Sunday, August 19, 2007

Xanax Found in More DUI Stops

Hillsborough sheriff's Deputy Larry Morrell pulled over the 26-year-old woman after she crashed into an apartment gate on Brandon's Regency Avenue.

He shined a light in her eyes and asked her to track its movement. She couldn't.

"It looked like a pingpong game going on with her eyes," Morrell said.

Typically, only an extremely inebriated driver would fail the test so badly, he said.

But the woman's breath test showed a blood alcohol content of just 0.09 percent, slightly above the 0.08 level at which the state presumes impairment.

So while processing her arrest, Morrell asked her whether she had taken any drugs.

Yes, she admitted. She'd been at a party at a hotel in Brandon and had taken some Xanax, a prescription antianxiety pill.

Law enforcement officers increasingly encounter drivers impaired by dangerous combinations of alcohol and Xanax.

In Pinellas County last year, it was the most commonly detected prescription drug among those arrested for impaired driving, according to the Pinellas-Pasco Medical Examiner's Office, which tracks the statistics. The drug was found in 177 drivers suspected of driving under the influence.


That's a sharp increase from 1998, when the drug turned up in just four cases. Then, experts say, doctors were writing prescriptions much less frequently.

The drug isn't as potent as methadone, and not as well known as painkillers like OxyContin. But it is widely prescribed and reacts so strongly with alcohol that people taking Xanax become incapacitated with fewer drinks.

The drug, known generically as alprazolam , exacerbates alcohol's intoxicating effect.

"One plus one may equal three or more," said Dr. Raphael Miguel, the program director of pain medicine at the University of South Florida College of Medicine.

A drug on the rise

Xanax, also used to treat panic disorders, gives users a feeling of euphoria, said Dr. Bruce Goldberger, a toxicologist and director of forensic medicine at the University of Florida College of Medicine.

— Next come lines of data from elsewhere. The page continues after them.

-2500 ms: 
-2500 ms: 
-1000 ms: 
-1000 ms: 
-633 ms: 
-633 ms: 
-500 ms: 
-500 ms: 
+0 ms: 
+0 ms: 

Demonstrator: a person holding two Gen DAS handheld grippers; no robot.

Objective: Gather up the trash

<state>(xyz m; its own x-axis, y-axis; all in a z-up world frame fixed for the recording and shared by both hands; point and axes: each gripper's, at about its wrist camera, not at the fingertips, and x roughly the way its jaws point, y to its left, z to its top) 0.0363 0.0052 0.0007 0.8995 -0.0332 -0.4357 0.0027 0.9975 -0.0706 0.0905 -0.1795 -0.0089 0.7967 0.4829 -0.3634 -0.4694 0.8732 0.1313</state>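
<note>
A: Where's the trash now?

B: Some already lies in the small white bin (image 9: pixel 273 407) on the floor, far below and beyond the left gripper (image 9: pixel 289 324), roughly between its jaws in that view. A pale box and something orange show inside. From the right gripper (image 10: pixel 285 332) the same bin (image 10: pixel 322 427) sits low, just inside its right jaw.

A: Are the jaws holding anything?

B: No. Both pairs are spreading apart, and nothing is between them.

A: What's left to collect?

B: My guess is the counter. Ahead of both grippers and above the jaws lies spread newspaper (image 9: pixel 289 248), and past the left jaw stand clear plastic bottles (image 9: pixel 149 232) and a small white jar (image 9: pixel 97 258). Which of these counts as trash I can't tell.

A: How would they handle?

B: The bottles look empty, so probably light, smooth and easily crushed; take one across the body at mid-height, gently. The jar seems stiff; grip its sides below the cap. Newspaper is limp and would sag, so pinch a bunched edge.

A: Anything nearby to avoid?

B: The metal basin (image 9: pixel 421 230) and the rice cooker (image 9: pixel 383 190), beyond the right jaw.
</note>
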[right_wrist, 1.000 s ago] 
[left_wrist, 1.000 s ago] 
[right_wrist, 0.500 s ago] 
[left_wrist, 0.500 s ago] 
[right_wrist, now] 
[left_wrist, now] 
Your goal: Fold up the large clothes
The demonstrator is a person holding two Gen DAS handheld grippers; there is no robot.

"That's why it's abused," he said.

The pills can be bought from friends who have prescriptions or illegally from an online pharmacy advertising "Anxiety Drugs with Discounts this Week!!!" But the drug is widely available legally, too.

Alprazolam is the fifth-most-commonly prescribed drug in America, according to data from IMS Health, a health care information company. In 2006, 37.5 million presprescriptions for it were dispensed, up from 29.9 million in 2002.

"People aren't any more anxious," Goldberger said. "But patients are being prescribed more and more medication in the past decade."

Miguel prescribes Xanax infrequently, but when he does, he tells patients about the drug's anesthetic effect, which can cause fuzzy memories, and warns them that the pills may make them drowsy.

"I prefer to start them on a weekend when they don't have job responsibilities, so they get a good idea of how they're going to feel on the medication," he said.

Patients starting on the drug may take doses of 0.25 or 0.5 milligrams, Miguel said.

Those doses can seem far less potent than the 80- or 160-milligram doses of OxyContin, a frequently abused painkiller, making it easy for someone to take too much of it.

"Doctors prescribe it for three times a day, but for patients with true anxiety, that's not enough, so they end up popping it four or five times a day," Miguel said. "It's easy to spill over into the next effect of oversedation."

Last year, 456 people overdosed on alprazolam, according to a report by the Florida Medical Examiners Commission, making it the fourth-most common cause of overdose, after cocaine, methadone and oxycodone, the generic name for OxyContin.